> _Prompt_:
Would you give the listing again exactly as written, minus its pictures?

▶

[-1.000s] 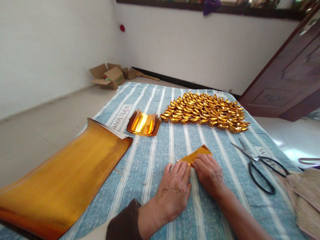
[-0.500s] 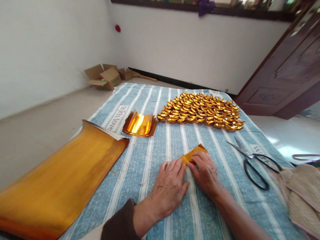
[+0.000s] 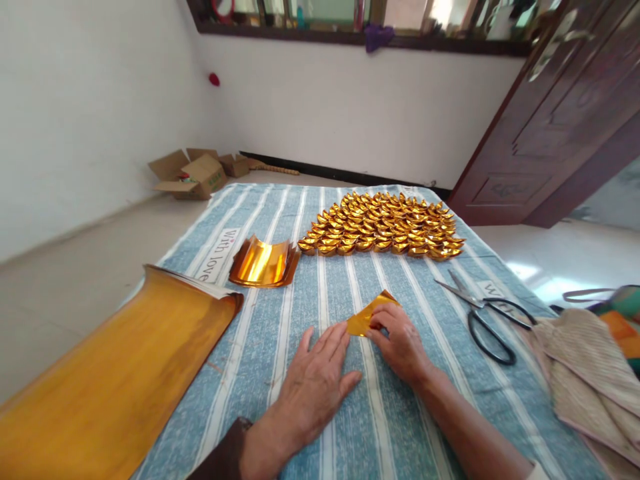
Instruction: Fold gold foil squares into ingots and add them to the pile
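A piece of gold foil paper (image 3: 364,321), folded to a point on its left, lies in front of me on the striped cloth. My right hand (image 3: 397,337) pinches its right part between thumb and fingers. Flat on the cloth, my left hand (image 3: 320,370) has its fingers stretched out, with the fingertips at the paper's left tip. Beyond my hands stand rows of folded gold ingots (image 3: 385,227). To their left sits a small stack of curved gold foil sheets (image 3: 263,263).
A large stack of gold sheets (image 3: 115,373) covers the left side. Black-handled scissors (image 3: 483,303) lie open at the right, near a beige cloth (image 3: 585,367). Cardboard boxes (image 3: 193,177) stand on the floor beyond the blue striped tablecloth (image 3: 280,327).
My left hand has drawn back a little from the paper, its thumb spread. More of the gold paper's left part shows. The whole view has shifted slightly.
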Demonstrator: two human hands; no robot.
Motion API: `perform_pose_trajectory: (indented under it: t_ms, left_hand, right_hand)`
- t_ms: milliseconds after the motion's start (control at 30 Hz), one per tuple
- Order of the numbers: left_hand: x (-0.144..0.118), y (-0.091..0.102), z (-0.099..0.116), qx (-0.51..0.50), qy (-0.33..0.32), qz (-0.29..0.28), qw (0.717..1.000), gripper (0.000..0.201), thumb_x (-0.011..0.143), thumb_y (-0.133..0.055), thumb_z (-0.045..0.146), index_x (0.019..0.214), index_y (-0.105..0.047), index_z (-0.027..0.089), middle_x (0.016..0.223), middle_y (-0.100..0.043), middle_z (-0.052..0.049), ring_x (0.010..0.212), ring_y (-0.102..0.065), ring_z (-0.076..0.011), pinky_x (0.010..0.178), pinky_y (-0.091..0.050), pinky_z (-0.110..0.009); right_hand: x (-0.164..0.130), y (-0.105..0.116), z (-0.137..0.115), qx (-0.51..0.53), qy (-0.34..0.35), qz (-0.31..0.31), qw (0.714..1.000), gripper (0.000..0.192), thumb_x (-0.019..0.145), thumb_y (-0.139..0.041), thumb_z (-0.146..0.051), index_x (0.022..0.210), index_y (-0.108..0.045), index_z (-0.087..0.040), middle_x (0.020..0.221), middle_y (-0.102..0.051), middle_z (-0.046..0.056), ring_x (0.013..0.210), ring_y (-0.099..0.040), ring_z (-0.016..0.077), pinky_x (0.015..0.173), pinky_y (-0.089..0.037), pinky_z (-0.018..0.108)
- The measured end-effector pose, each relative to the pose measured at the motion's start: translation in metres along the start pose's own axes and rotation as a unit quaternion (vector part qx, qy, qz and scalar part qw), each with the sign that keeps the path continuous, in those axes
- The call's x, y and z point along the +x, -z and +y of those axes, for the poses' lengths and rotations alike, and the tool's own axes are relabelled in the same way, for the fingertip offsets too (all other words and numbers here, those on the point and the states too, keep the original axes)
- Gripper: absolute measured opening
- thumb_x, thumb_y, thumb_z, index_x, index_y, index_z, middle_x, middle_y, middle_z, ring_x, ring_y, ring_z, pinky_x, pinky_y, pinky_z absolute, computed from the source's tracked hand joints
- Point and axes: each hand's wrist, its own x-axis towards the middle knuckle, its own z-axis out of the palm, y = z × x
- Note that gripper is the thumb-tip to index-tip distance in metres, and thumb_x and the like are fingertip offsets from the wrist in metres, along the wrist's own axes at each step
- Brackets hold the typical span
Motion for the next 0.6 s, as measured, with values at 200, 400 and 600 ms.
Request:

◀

> _Answer box_:
[-1.000s] 
[-0.500s] 
[+0.000s] 
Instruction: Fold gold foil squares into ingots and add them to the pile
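A piece of gold foil paper (image 3: 364,321), folded to a point on its left, lies in front of me on the striped cloth. My right hand (image 3: 397,337) pinches its right part between thumb and fingers. Flat on the cloth, my left hand (image 3: 320,370) has its fingers stretched out, with the fingertips at the paper's left tip. Beyond my hands stand rows of folded gold ingots (image 3: 385,227). To their left sits a small stack of curved gold foil sheets (image 3: 263,263).
A large stack of gold sheets (image 3: 115,373) covers the left side. Black-handled scissors (image 3: 483,303) lie open at the right, near a beige cloth (image 3: 585,367). Cardboard boxes (image 3: 193,177) stand on the floor beyond the blue striped tablecloth (image 3: 280,327).
My left hand has drawn back a little from the paper, its thumb spread. More of the gold paper's left part shows. The whole view has shifted slightly.
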Demonstrator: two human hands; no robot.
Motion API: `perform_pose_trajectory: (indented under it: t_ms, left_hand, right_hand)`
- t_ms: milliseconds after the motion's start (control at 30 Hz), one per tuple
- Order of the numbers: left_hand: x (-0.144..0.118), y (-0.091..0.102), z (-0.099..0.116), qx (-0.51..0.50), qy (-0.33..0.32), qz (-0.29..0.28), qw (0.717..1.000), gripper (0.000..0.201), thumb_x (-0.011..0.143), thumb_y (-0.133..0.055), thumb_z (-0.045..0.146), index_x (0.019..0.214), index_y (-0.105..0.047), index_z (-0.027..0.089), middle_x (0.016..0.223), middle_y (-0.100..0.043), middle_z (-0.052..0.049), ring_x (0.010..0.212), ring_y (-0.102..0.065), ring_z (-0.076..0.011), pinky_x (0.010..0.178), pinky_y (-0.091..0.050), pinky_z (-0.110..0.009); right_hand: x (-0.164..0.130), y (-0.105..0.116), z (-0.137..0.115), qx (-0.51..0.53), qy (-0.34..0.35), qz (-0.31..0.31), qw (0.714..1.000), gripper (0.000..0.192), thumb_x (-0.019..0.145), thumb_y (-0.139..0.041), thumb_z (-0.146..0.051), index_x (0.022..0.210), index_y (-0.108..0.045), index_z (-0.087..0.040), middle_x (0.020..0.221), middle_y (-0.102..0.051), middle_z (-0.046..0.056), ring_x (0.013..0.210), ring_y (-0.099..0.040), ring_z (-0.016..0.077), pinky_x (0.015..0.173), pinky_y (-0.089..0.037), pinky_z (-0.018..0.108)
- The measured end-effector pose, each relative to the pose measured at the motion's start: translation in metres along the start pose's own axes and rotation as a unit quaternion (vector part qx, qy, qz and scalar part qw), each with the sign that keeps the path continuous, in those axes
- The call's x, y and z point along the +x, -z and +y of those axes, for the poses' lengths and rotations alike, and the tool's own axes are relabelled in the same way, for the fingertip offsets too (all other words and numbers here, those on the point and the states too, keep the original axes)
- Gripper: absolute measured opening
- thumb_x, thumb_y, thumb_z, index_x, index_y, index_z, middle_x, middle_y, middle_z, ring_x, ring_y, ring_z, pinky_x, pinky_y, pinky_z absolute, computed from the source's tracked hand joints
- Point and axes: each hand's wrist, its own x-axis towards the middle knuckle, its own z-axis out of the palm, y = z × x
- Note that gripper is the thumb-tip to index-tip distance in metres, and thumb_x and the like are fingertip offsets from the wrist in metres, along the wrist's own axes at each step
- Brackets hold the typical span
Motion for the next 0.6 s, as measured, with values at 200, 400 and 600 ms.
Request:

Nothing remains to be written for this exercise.